Here is what remains:

- Various TODOs asking for advice about concurrency things: where to lock,
when to copy structs, etc. I'd appreciate some review on these from someone
more experienced than me.

- Supporting FOR PORTION OF against updateable views. I'll keep working on
this, but I thought there was enough progress to pass along new patches in
the meantime.

- Support partitioned tables. I think this is a medium-size effort, and I'm
not sure whether it's really needed for pg 15 or something we can add
later. I'm going to do my best to get it done though. (I should have more
time for this project now: having a sixth baby recently made side projects
challenging for a while, but lately things have been getting easier.)
Partitioning could use some design discussion though, both for application
time alone and for bitemporal tables (so overlapping with the system time
work). Here are some thoughts so far:

- Creating a PERIOD on a partitioned table should automatically create
the PERIOD (and associated constraints) on the child tables. This one seems
easy and I'll try to get it done soon.

- Sort of related, but not strictly partitioning: CREATE TABLE LIKE
should have a new INCLUDING PERIODS option. (I'm tempted to include this
under INCLUDING CONSTRAINTS, but I think a separate option is nicer since
it gives more control.)

- If you partition by something in the scalar part of the temporal PK,
that's easy. I don't think we have to do anything special there. I'd like
to add some tests about it though.

- We should allow temporal primary keys on the top-level partitioned
table, even though they are essentially exclusion constraints. Whereas in
the general case an exclusion constraint cannot prove its validity across
all the tables, a temporal PK *can* prove its validity so long the
partition key includes at least one scalar part of the temporal PK (so that
all records for one "entity" get routed to the same table).

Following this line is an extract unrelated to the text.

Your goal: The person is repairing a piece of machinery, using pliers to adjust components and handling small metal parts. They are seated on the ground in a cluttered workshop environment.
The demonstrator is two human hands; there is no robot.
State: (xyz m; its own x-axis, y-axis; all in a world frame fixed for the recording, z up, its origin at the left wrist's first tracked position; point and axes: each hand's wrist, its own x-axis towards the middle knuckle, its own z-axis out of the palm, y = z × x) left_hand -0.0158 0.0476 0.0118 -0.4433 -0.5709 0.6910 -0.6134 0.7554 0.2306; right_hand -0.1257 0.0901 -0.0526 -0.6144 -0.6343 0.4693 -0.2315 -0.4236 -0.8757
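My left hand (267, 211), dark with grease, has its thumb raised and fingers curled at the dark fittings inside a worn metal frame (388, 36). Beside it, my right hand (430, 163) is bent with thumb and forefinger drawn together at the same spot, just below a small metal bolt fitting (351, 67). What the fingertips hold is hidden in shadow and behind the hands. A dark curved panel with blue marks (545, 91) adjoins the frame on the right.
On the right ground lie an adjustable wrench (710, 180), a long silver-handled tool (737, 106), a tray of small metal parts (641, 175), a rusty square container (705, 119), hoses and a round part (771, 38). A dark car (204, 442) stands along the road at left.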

- If you partition by the temporal part of the temporal PK, things are
harder. I'm inclined to forbid this, at least for v15. Suppose you
partition by the start time. Then you wind up with the same entity spread
across several tables, so you can't validate the overall exclusion
constraint anymore.

- OTOH you *could* partition by application-time itself (not start time
alone nor end time alone) where each partition has application-time
ranges/periods that are trimmed to fit within that partition's limits. Then
since each partition is responsible for a non-overlapping time period, you
could validate the overall exclusion constraint. You'd just have to add
some logic to tuple re-routing that could transform single records into
multiple records. For example if each partition holds a different year and
you INSERT a record that is valid for a decade, you'd have to insert one
row into ten partitions, and change the application-time range/period of
each row appropriately. This is a special kind of range partitioning. I
don't have any ideas how to make hash or list partitioning work on the
temporal part of the PK. I don't think we should allow it.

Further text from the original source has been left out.